Les missions précises du coordinateur d’intimité restent aussi floues car pas encadrées : « J’ai l’impression qu’actuellement notre métier se résume encore à de la pédagogie…l’une de mes tâches principales sur un tournage c’est d’expliquer ce que je fais et de faire sortir un peu mon rôle du fantasme qui l’entoure ! »

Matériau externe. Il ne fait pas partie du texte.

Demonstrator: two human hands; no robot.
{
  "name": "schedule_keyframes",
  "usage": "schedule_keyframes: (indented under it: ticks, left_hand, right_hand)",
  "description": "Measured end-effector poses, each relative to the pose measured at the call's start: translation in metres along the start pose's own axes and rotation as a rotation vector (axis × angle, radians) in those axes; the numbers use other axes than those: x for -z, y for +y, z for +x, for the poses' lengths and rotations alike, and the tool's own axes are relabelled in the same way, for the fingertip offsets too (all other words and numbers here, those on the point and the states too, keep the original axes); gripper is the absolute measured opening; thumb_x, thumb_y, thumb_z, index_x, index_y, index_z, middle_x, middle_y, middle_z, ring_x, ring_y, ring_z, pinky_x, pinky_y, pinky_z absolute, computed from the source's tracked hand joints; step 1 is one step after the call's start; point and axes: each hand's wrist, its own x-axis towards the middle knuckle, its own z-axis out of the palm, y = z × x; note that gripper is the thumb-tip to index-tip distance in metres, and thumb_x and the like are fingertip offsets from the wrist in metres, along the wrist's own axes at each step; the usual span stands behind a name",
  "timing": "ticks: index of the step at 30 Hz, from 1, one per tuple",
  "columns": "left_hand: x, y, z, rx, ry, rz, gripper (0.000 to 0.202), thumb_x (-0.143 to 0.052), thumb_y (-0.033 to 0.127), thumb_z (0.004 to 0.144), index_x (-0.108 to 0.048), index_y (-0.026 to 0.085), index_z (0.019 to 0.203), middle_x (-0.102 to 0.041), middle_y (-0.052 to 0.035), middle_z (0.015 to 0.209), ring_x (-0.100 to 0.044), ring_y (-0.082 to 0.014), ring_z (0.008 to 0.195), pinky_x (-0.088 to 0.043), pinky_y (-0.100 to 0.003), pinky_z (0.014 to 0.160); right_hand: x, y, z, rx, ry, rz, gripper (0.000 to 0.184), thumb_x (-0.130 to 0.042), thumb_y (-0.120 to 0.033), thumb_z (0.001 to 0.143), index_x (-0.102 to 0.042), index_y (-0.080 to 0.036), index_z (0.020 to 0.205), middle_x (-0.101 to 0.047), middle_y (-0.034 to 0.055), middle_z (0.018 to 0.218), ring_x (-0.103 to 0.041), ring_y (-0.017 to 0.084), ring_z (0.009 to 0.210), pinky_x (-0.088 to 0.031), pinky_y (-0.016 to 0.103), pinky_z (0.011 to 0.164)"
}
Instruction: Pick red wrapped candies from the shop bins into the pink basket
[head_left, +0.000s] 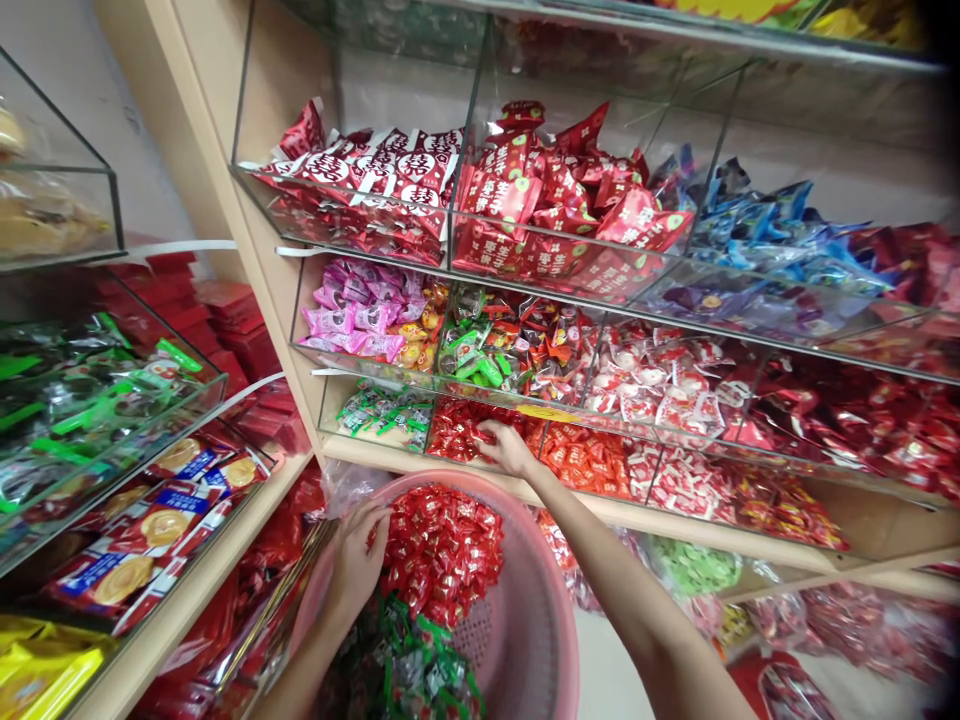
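A round pink plastic basket holds a heap of red-wrapped candies and, lower down, green-and-dark-wrapped candies. My left hand rests against the left side of the red heap, open, its fingers bent loosely; a little red wrapper shows beside the palm. My right hand reaches over the front of a bottom-shelf bin of red-wrapped candies. Its fingers look apart, and no candy can be made out in them; the fingertips are partly hidden.
Clear-fronted bins hold large red packets, blue packets, pink packets and green-wrapped candies. On the left stand a bin of green-and-dark packets and biscuit packs. A wooden shelf edge runs behind the basket.
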Motion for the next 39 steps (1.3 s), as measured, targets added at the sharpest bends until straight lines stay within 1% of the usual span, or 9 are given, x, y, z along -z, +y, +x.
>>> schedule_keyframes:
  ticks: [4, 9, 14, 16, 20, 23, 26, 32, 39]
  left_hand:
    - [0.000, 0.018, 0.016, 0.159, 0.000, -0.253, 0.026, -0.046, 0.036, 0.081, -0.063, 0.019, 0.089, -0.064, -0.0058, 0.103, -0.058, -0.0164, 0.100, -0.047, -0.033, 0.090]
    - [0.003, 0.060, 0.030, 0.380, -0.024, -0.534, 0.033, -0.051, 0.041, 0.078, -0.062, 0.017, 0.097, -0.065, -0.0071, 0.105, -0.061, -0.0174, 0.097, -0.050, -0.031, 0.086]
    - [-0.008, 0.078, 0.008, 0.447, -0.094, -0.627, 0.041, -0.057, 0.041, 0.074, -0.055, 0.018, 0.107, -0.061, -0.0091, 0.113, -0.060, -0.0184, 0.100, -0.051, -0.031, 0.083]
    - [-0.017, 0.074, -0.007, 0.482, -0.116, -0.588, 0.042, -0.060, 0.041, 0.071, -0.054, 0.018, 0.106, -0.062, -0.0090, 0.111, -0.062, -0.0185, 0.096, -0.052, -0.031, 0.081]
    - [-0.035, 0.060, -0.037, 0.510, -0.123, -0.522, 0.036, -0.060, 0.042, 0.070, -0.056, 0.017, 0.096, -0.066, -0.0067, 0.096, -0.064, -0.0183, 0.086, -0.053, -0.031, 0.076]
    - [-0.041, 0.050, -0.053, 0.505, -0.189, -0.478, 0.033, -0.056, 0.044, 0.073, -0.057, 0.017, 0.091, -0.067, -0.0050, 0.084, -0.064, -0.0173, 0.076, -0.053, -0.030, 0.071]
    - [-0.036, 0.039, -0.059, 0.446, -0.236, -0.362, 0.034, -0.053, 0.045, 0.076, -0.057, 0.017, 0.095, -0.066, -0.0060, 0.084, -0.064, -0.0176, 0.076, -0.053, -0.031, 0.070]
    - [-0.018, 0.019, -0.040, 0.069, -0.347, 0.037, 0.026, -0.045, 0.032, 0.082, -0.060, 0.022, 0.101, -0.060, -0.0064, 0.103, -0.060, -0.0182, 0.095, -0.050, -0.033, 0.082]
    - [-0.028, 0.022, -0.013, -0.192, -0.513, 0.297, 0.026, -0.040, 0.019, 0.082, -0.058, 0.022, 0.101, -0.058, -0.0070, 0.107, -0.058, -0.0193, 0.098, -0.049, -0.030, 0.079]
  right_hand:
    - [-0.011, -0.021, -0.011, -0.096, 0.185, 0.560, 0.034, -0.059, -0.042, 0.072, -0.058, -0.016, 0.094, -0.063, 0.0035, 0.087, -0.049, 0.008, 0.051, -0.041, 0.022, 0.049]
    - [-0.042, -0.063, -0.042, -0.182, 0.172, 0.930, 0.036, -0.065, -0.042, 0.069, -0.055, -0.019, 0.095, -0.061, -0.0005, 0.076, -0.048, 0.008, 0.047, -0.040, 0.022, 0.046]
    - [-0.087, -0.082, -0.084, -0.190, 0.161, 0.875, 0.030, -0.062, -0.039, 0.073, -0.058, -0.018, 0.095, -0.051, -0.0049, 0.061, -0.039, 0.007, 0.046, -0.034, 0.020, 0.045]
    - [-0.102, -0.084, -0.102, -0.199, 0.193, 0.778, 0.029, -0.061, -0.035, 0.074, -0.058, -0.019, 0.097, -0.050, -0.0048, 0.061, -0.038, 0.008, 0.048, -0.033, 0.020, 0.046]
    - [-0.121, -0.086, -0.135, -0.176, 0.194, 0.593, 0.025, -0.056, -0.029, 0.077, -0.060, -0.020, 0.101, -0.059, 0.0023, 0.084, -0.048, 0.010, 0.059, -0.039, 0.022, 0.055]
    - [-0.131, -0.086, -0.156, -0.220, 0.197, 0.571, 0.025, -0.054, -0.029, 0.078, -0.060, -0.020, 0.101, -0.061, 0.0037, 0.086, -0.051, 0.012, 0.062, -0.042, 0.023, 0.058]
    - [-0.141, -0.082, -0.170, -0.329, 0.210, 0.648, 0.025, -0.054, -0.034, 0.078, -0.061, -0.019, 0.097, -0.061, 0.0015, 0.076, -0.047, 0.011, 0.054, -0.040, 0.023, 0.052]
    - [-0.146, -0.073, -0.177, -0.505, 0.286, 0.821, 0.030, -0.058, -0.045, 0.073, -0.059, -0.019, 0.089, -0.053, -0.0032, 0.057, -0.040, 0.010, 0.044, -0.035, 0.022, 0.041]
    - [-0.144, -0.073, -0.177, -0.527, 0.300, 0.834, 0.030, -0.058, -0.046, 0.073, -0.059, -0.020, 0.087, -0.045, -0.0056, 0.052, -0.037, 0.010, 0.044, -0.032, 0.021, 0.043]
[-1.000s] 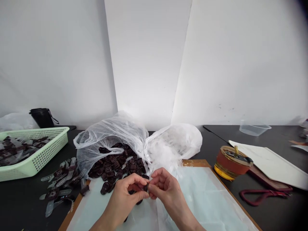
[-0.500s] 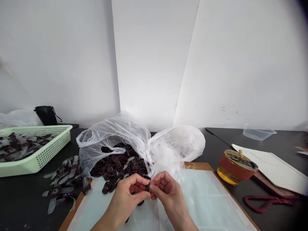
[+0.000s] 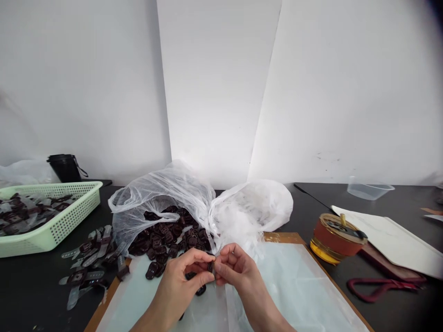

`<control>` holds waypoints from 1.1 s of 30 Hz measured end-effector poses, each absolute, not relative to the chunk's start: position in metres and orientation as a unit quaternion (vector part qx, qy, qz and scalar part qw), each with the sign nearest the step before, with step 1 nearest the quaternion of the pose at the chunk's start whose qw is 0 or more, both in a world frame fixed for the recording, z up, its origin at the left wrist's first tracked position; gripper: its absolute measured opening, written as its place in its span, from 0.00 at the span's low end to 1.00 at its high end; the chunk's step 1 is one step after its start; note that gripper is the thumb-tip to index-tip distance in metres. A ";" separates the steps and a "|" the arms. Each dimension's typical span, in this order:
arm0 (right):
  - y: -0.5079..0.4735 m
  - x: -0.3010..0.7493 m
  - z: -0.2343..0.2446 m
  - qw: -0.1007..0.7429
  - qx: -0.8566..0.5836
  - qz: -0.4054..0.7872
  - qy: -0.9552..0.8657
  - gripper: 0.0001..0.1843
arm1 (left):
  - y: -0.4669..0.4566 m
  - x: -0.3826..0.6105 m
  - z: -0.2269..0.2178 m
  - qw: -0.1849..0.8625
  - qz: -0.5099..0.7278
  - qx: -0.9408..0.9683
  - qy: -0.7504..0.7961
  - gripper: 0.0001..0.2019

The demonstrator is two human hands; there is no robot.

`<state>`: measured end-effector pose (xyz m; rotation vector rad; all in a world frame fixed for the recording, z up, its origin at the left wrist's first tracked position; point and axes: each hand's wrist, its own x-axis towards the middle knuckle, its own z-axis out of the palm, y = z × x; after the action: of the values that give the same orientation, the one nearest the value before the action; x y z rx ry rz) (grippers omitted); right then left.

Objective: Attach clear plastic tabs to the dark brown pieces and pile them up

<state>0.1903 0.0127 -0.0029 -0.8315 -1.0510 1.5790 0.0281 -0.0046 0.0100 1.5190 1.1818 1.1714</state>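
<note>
My left hand [image 3: 182, 281] and my right hand [image 3: 235, 269] meet over a pale sheet, fingertips pinched together on one small dark brown plastic piece [image 3: 210, 267]. Just behind them an open clear plastic bag [image 3: 162, 196] spills a heap of the same dark brown pieces [image 3: 169, 240] onto the sheet. A second clear bag [image 3: 252, 207] of whitish parts lies beside it on the right. Left of the sheet, finished pieces with clear strips [image 3: 88, 263] lie scattered on the black table.
A green perforated basket [image 3: 65, 221] at the left holds more strip pieces. A round red and gold tin [image 3: 334, 237], red-handled scissors [image 3: 380, 286], white sheets [image 3: 391, 240], and a clear tub [image 3: 368, 190] are at the right. A black container [image 3: 64, 167] stands by the wall.
Both hands stay pinched together on the small piece with only slight finger movement. The view shifted a little.
</note>
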 end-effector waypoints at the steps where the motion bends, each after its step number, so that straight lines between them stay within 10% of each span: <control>1: 0.013 0.190 -0.004 0.513 -0.349 0.649 -0.440 0.21 | -0.005 0.028 0.008 0.429 0.470 0.608 0.474 0.09; 19: 0.006 0.191 -0.003 0.489 -0.403 0.458 -0.624 0.03 | 0.000 0.027 0.008 0.566 0.507 0.478 0.440 0.12; 23: 0.006 0.194 0.005 0.457 -0.383 0.363 -0.716 0.22 | 0.002 0.026 0.002 0.578 0.536 0.470 0.398 0.16; 33: 0.006 0.194 0.001 0.425 -0.397 0.197 -0.789 0.13 | 0.005 0.016 0.014 0.554 0.526 0.483 0.427 0.14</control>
<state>0.1937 0.0060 0.0015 -0.9922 -1.9740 0.4923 0.0157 0.0052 0.0135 1.1424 1.0090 1.2433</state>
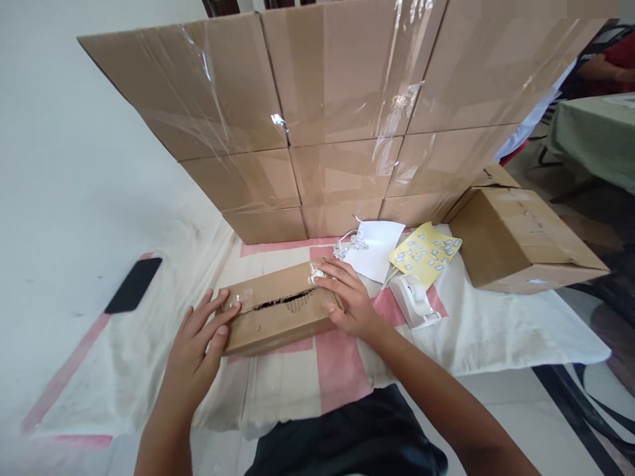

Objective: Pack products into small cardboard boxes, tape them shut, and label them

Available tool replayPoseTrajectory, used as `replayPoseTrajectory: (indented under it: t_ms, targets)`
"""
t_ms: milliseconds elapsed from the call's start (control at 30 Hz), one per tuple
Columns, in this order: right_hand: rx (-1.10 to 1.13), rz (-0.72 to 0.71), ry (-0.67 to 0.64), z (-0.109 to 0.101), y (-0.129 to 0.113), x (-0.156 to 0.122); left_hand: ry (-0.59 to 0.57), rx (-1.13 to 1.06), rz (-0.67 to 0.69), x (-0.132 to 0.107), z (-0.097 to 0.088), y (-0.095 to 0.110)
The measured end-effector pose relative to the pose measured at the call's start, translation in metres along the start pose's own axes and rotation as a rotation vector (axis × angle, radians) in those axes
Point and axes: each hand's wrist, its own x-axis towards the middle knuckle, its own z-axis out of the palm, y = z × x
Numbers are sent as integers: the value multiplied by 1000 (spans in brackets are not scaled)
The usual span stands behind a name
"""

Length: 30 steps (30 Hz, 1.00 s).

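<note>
A small flat cardboard box (278, 324) lies on the cloth in front of me, with a ragged dark gap along its top seam. Clear tape (241, 299) crosses the seam at the left end, and another shiny piece of tape (317, 272) sits at the right end. My left hand (198, 340) rests on the left end, fingers apart, with fingertips on the tape there. My right hand (350, 297) lies over the right end, its fingers stretched across the top beside the shiny tape and its thumb near the front edge. Neither hand is closed round the box.
A tall taped cardboard panel (342, 99) stands behind. To the right are a white tape dispenser (414, 304), a yellow sheet with small stickers (426, 254), white paper (380, 248) and an open carton (540, 231). A black phone (133, 285) lies left on the tablecloth (278, 396).
</note>
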Motion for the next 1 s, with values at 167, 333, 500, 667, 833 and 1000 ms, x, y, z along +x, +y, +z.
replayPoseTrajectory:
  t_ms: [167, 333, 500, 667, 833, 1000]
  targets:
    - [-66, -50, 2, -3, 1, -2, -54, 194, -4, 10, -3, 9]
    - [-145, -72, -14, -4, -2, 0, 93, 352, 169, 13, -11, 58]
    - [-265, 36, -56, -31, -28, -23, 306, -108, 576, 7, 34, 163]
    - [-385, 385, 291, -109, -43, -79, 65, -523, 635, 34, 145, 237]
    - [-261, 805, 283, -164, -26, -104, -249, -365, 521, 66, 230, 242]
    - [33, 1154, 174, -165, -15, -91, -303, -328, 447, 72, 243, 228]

Progressivement, le métier commence quand même à se faire une place dans l’univers très fermé des tournages. Le 11 avril dernier, le rapport de la commission d’enquête sur les violences sexuelles dans le cinéma a préconisé l’instauration d’une obligation de proposer un coordinateur d’intimité pour tous les comédiens et comédiennes majeurs. Elle propose également de rendre obligatoire la présence d’un coordinateur d’intimité lorsqu’il y a des scènes intimes impliquant un mineur.
En attendant son application concrète sur les tournages, Najoua se satisfait des relations qu’elle crée avec les comédiens, toujours très bienveillants à son égard. « Une comédienne confirmée, plutôt connue, m’a dit un jour qu’elle avait changé d’avis sur la coordination d’intimité grâce à moi et c’est déjà une belle victoire ! »
Son souhait pour l’avenir ? « Que mon rôle soit vraiment perçu comme de la coordination, au même titre que celle qui existe pour les cascades. Je veux m’assurer que tout est sécurisé pour les comédiens lors de scènes intimes et qu’il n’y aura pas de blessures émotionnelles. Après, s’ils sont d’accord pour tourner une scène très torride et que tout se passe dans le respect de chacun, alors j’en suis très contente et je n’ai rien à redire ! » conclut Najoua Ferréol, bien loin de l’image de gardienne de la morale qui colle encore trop souvent à son métier.